FLAML Feature request: support validation datasets in AutoML.retrain_from

Currently AutoML.fit() supports custom validation datasets passed using X_val and y_val but not with AutoML.retrain_from_log(). When I train my model with 'Xtrain' and 'y_train' ~~with the validation datasets~~ and use validation datasets for hyperparameter validation and save the logs, I expect to use the logs later to warm start the model. However, it is not possible as AutoML.retrain_from_log() doesn't support validation datasets.

Here's the discussion @sonichi and I had about it earlier this week.
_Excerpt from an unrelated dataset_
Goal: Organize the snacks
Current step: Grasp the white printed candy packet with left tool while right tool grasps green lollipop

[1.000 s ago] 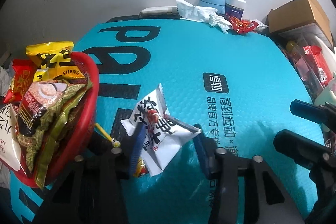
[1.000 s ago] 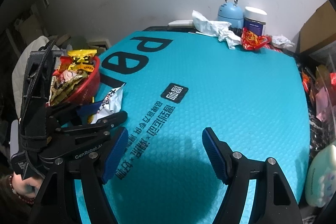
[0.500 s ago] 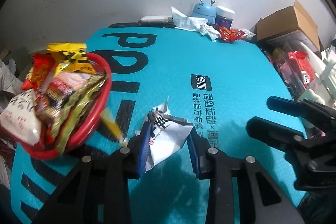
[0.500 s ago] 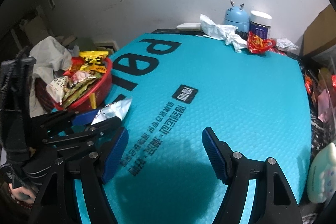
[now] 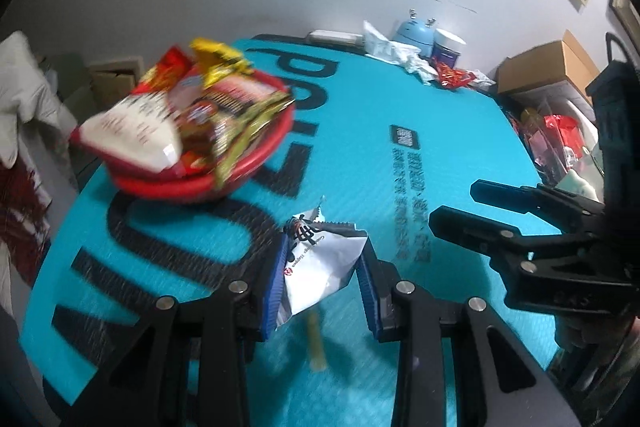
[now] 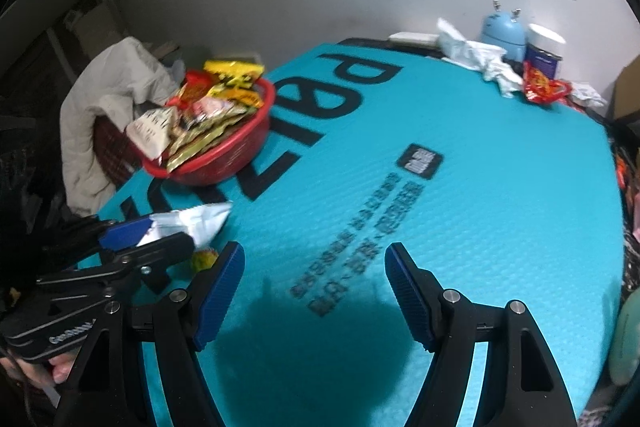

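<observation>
White foil snack packet (image 5: 320, 267), black and red print, crinkled and puffy: pinched between blue pads of left gripper (image 5: 322, 281), lifted clear of teal mat (image 6: 480, 187), short of heaped red plastic basket (image 6: 224, 155) at mat's left edge. Could slip from slick foil, or slide off overfull heap. Right gripper (image 6: 312, 291): wide, holding nothing. Yellow stick (image 5: 318, 343) lying beneath.
</observation>
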`<state>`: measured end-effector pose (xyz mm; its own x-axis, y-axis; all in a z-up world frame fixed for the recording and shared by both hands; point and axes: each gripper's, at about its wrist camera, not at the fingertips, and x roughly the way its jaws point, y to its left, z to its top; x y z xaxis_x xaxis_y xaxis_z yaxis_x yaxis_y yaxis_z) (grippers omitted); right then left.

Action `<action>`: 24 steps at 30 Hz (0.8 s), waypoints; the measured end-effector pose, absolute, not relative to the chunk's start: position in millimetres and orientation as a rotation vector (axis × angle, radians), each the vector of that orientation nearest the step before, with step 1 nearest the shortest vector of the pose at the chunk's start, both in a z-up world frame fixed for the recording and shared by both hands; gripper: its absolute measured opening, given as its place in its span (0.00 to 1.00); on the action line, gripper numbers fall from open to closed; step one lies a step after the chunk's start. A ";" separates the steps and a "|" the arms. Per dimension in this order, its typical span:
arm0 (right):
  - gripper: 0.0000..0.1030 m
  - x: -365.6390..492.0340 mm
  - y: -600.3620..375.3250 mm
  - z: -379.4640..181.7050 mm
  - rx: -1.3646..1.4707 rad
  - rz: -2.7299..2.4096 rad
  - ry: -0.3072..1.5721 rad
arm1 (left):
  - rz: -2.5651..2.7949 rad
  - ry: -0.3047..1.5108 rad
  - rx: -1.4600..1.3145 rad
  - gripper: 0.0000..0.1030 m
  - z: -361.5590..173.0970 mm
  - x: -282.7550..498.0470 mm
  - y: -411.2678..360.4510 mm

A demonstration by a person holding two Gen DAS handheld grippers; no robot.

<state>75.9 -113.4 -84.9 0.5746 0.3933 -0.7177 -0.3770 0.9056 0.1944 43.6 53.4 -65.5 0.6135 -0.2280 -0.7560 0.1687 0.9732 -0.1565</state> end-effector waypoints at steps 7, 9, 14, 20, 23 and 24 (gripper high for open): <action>0.71 71.1 -88.9 -93.7 -0.013 0.505 0.875 | -0.200 0.891 -0.150 0.32 -72.6 28.3 81.1; 0.71 70.1 -84.0 -95.2 -0.018 0.515 0.878 | -0.183 0.899 -0.146 0.32 -76.6 26.8 83.8; 0.71 65.7 -70.5 -100.9 -0.044 0.544 0.897 | -0.180 0.901 -0.136 0.32 -84.9 25.2 87.2; 0.71 64.2 -53.4 -109.3 -0.067 0.581 0.919 | -0.189 0.972 -0.137 0.40 -106.2 35.4 90.9; 0.71 67.1 -46.1 -115.8 -0.078 0.589 0.932 | -0.180 0.959 -0.171 0.40 -110.3 35.0 102.3; 0.71 67.6 -44.1 -118.1 -0.080 0.592 0.937 | -0.166 0.961 -0.163 0.41 -110.1 35.1 105.3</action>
<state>67.6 -44.1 -118.1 0.4466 0.4440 -0.7768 -0.5115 0.8390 0.1855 35.1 105.3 -110.1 0.5619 -0.2120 -0.7996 0.0677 0.9752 -0.2109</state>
Discussed in https://github.com/microsoft/FLAML/discussions/727

^{Originally posted by harshvardhaniimi September 11, 2022} Hi, I'm trying to retrain a model with LightGBM. Earlier, I trained my model for a period of time and would like the algorithm to pick up where it stopped. retrain_from_log allows that, provided I have the log files saved which I do. However, I'm having trouble using the validation dataset with X_val. I get the following error.

TypeError: fit() got an unexpected keyword argument 'X_val'

The code works well when I'm using automl.fit(); this error only occurs in automl.retrain_from_log(). Any help? Are X_val and Y_val not valid parameters in retrain_fromlog() but only in fit()?

Sep 18 '22 21:09 harshvardhaniimi

@harshvardhaniimi validation data are not used for training during AutoML.fit().

Sep 19 '22 02:09 sonichi

Can you clarify what's the role of validation dataset? I used to think that they're used to compute validation metrics during the model training process. Finally, when the process finds the best parameters, FLAML retrains the model on the full training dataset (which includes training and validation data), given retrain_full = True.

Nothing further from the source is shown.